Beers' drug warrior credentials go way back. As he put it in a 2002 deposition, "I first began to work in the counter-narcotics area in 1988 when I was on the National Security Counsel staff."
More recently, before he quit his Bush White House position as Special Assistant to the President and Senior Director for Combating Terrorism and joined the Kerry camp, he served in both the Clinton and Bush Administrations' as Assistant Secretary of State for International Narcotics and Law Enforcement Affairs; the top cop and chief apologist for America's war on drugs in Latin America.
He is also one of the architects of "Plan Colombia," the multi-billion dollar militarization of the drug war in Colombia (which is now funded as part of the "Andean Counterdrug Initiative").
As Beers continued in his 2002 deposition, "There was a series of strategy developments dating back, in terms of my involvement, to a 1999 development of a regional strategy for the Andean region. I was involved in the development of that strategy, and I had bits and pieces to do with most of the further development from a variety of different positions."
The effects of Beers' proud achievement are worth looking at closely.
In 1996-'97, the Clinton Administration decertified Colombia as a "cooperating" nation in the drug war. To stave off trade sanctions against lawful industries and a loss of U.S. foreign aid, Colombia began U.S. backed coca-eradication efforts, including slashing and burning on the ground and aerial herbicide spraying of coca fields.
In 2000-'01, the U.S. cranked up financial aid to $1.3 billion and sent more CIA and Special Forcers "trainers" and civilian "contractors" to assist in further eradication and interdiction efforts. It has thus far been a smashing success...at destroying the livelihoods of subsistence farmers, which bizarrely enough, Beers considers a victory in the war on drugs.
In 2001, Colombian peasants claimed that the herbicides the U.S. was spraying made them sick; complaining of skin rashes and diarrhea.
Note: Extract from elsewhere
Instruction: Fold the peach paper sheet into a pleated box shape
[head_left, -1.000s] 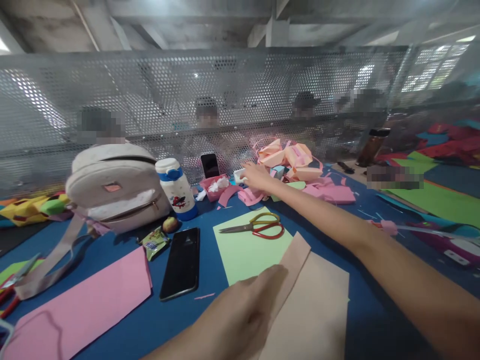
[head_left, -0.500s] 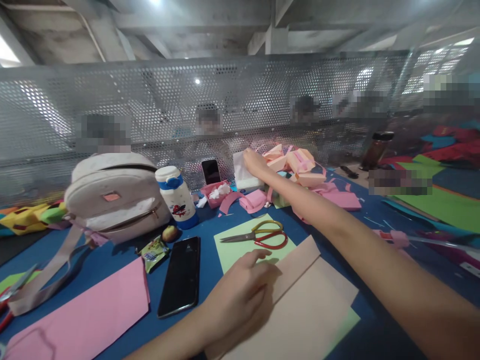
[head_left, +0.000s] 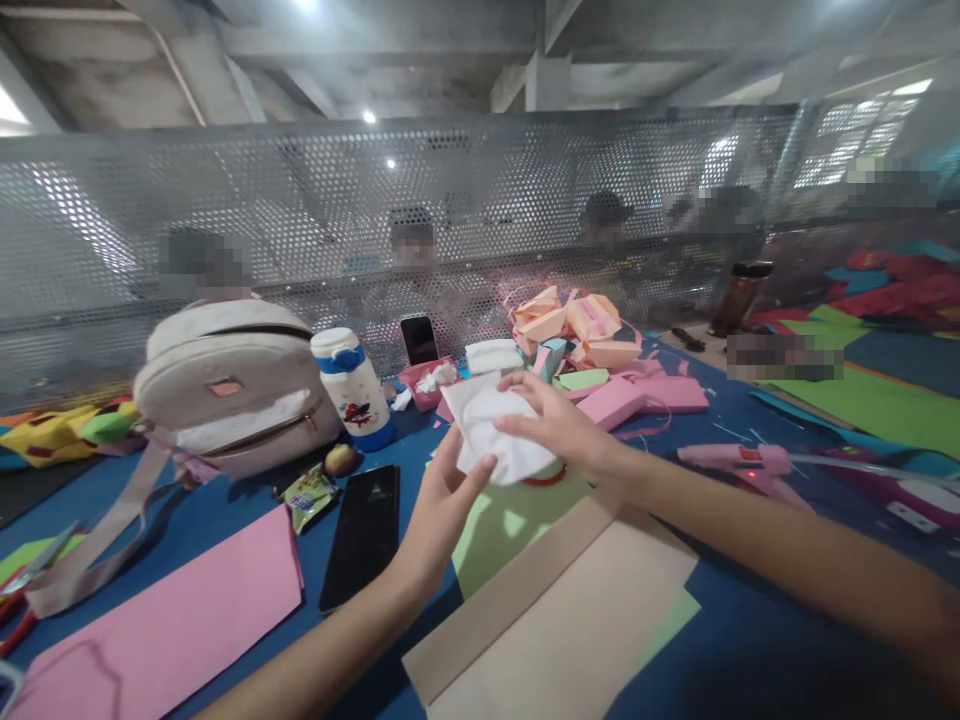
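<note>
Both hands hold a white tissue (head_left: 487,425) in mid-air over the middle of the table. My left hand (head_left: 444,492) grips its lower left edge, thumb on the front. From the right, my right hand (head_left: 551,425) has its fingers closed on the tissue's right part. Below lies a folded beige sheet (head_left: 570,620) over a light green sheet (head_left: 495,530). Part of the scissors' red handle (head_left: 551,478) shows under the tissue; the blades are hidden. A white tissue pack (head_left: 493,357) sits just behind.
A backpack (head_left: 232,390), bottle (head_left: 352,390), phone (head_left: 364,540) and pink sheet (head_left: 172,620) are on the left. Orange and pink paper pieces (head_left: 577,325) lie behind my hands. A pink glue gun (head_left: 742,460) lies right, near a person's blurred hand (head_left: 784,357).
My right hand has come back from the tissue pack with a tissue. My left hand has left the beige sheet, risen and taken hold of the tissue too. The glue gun shows more fully.
</note>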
But Beers had his own theory as to why already poor Colombian farmers were complaining. "The individuals who are being affected by the spraying are being affected economically," he told reporters, "If the spraying is successful, it kills their incomes."
In its "Global Illicit Drug Trends, 2003" the United Nations Office on Drugs and Crime credits U.S. eradication efforts with a 37 percent decline in Colombian coca cultivation between 2000 and 2002. The same report says this reduction came after a five-fold increase in Colombian coca production between 1993 and 1999.
At the same time as the 37 percent decline in Colombian coca cultivation, the UN report continues, "Combining the three source countries (Colombia, Bolivia and Peru) translates into an overall reduction of 22 percent of the area under cultivation between 1999 and 2002." In other words, a reduction of Colombian cultivation has led to increased cultivation in other areas.
In its 2003 narcotics control report on Peru, where the U.S. is also underwriting forced coca eradication, the U.S. State Department claims, "According to U.S. Embassy reporting, coca farmers received approximately $126 million from buyers for their coca leaf output in 2002. This total is only a fraction of the size of the total cocaine economy in Peru, which may equal 1.2 to 2.4 billion dollars or more annually (or 2 to 4 percent of Peru's GDP). Nearly all of the wealth derived from the cocaine economy accrues to narcotics traffickers and other criminal elements."
So while Beers was happily killing the crops (both licit and illicit) of Colombian farmers, narco-traffickers and the terrorists who feed off the drug trade continued to eat well, simply moving their operations elsewhere in response to eradication efforts.